Uprising against A&E closure in Huddersfield
Aaron Bailey & Iain Dalton, Huddersfield Socialist Party
“If this doesn’t make them listen, I’m not sure what will!” – One protester summed up the mood of the biggest demonstration Huddersfield has seen since 1918.
8,000 people marched against plans to close the A&E department at Huddersfield Royal Infirmary (HRI) and to downgrade the hospital.
It was recently revealed that the rent being paid for the land for the replacement, smaller, hospital site at Acre Mills comes to £670,000 a year.
This has led many people to conclude that it is a similar scandal of funnelling our money to big business as was the Private Finance Initiative (PFI) deal at Calderdale hospital, part of the same NHS trust, which is seen as responsible for Huddersfield losing its consultant-led maternity unit several years ago.
More and more people are coming to the conclusion of the Socialist Party that the PFI deal must be scrapped.
Socialist Party members have played a key role in this campaign, particularly amongst students and young people, including pushing the university students’ union beyond just holding an initial protest.
Socialist Students member Lianne is the official representative of the students’ union on the campaign steering committee, and Socialist Students member Jenny is a college student who got Corbyn to pose with a #handsoffHRI poster when she recently visited parliament.
But this campaign has further to go. As Mike Forster, Huddersfield Socialist Party secretary and chief steward of the demonstration said: “This was a terrific response and a great start to the campaign in general.”
The Clinical Commissioning Group (CCG) has just formally launched its 14-week consultation, and the campaign, along with its 10 (and growing) community groups will be attending each of the planned ‘road shows’ to voice opposition.
The CCG is running scared; it has already delayed the launch of the consultation and cancelled the planned road show at the university that was scheduled for last Monday.

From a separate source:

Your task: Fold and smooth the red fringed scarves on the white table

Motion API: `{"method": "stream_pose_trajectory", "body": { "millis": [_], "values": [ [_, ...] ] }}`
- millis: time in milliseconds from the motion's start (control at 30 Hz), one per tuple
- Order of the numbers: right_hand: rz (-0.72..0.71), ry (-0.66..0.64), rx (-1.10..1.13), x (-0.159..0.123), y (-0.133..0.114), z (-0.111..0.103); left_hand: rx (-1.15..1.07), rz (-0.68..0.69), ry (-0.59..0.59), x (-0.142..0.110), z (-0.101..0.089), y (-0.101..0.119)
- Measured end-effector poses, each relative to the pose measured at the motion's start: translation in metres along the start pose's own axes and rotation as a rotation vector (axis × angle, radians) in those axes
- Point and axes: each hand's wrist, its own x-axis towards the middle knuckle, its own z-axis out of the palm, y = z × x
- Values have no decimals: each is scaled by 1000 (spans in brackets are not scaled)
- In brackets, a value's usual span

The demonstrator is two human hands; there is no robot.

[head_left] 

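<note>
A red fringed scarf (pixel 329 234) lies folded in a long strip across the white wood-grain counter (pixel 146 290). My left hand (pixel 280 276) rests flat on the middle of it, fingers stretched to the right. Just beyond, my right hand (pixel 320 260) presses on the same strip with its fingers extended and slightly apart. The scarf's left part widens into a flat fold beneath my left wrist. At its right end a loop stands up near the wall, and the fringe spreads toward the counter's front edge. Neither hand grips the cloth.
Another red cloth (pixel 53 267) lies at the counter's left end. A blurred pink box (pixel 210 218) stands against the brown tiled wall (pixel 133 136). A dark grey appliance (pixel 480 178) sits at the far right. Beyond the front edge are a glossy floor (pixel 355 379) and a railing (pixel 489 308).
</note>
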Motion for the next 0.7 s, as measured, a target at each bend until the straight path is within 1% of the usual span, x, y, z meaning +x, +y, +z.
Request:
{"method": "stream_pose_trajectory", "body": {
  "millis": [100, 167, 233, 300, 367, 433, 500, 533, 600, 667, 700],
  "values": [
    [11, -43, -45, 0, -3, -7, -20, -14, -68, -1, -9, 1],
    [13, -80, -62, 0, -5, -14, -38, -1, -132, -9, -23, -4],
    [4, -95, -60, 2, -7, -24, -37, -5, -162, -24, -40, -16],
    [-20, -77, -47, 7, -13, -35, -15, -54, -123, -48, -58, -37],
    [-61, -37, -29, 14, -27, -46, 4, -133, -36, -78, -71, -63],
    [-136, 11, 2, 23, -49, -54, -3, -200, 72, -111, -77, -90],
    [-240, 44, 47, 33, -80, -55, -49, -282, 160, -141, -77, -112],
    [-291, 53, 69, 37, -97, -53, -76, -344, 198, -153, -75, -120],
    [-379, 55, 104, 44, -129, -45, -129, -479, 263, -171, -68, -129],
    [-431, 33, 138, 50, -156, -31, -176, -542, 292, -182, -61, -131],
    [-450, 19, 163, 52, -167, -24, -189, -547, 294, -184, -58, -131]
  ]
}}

Mike Forster, 27.2.16, photo Iain Dalton
There is a growing realisation of the wider need to defend the NHS and fight austerity generally.
Support was expressed from the platform for the junior doctors striking against unsafe working hours, but it also found expression in the hundreds of copies of the Socialist bought, as well as a packed post-demo Socialist Party public meeting.
We are determined to win this campaign. Not only are lives at stake with the increased journey times to A&E that will result if we don’t, but also for the huge confidence boost it will give workers locally and nationally if we manage to defeat this attack on our health service.
This version of this article was first posted on the Socialist Party website on 29 February 2016 and may vary slightly from the version subsequently printed in The Socialist.